In essence this means they want the index to pay the indexee for being listed,

So I guess I could say this is some kind of new sort of paywall to make sure that I actually have to search around without search engines to find the newspaper and then give up because I can’t find it all for a couple of euros or marks if the euro continues on it’s path to implosion.

Will someone, please, explain the sense in this?

(Yes, I know there is none but it’s utterly fascinating to watch bureaucrats and politicians aim a shot gun loaded with a deer slug at their feet and pull the trigger and then complain that they can’t find their foot anymore and would someone please call 911.) (profile) says:


Won’t work cause our politicians are clueless, corrupt and feel entitled anyway. The problem is, as soon as the law is on the books, it will stay there. Consequences be damned.
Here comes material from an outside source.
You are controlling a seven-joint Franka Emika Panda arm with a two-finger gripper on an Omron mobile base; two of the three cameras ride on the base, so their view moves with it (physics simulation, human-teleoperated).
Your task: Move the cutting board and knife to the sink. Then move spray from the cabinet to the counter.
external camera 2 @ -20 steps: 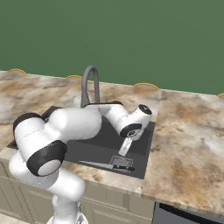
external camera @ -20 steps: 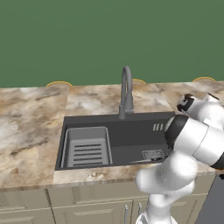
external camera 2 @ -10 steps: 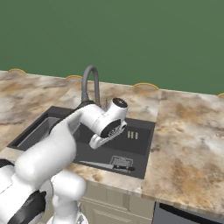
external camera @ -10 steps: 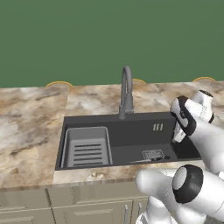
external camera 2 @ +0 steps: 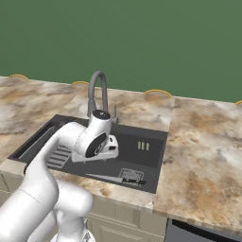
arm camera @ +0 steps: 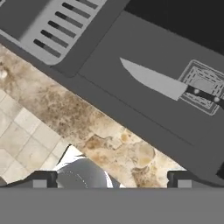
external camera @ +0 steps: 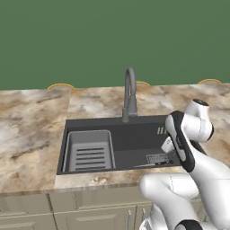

And yes, I think Google should kick those bastards out of there index RIGHT NOW before the law goes into effect. When you see how easy Micros~1 came through their anti-trust problems I don’t see why Google shouldn’t see this as the lesser of two evils.

WhyNotAskMe (profile) says:


“…given that the copyright industries’ sense of entitlement knows no bounds…”

Are the newspaper publishers behind this? Do they have the same attitude as the record companies and the movie producers? You give no justification for the use of that phrase, as it is used here in an article about the newspaper publishers. Now, perhaps its true, perhaps it isn’t, but I think you need to be careful you don’t tar everybody with the same brush. For example, I have no sympathy for the RIAA or the MPAA, but I have some sympathy for the news publishing industry. Come to think of it, TechDirt is a part of that, isn’t it? Please clarify – thanks.

Doug Webb says:

The German people are the victims

The German people are the victims here because Google can just stop listing any news sites in Germany. What will the German people do when they can’t find any news in German? I really want to find out. It should be quite funny to watch as the German people wake up to what their government has done to them. If they can ever find out, that is, without any news.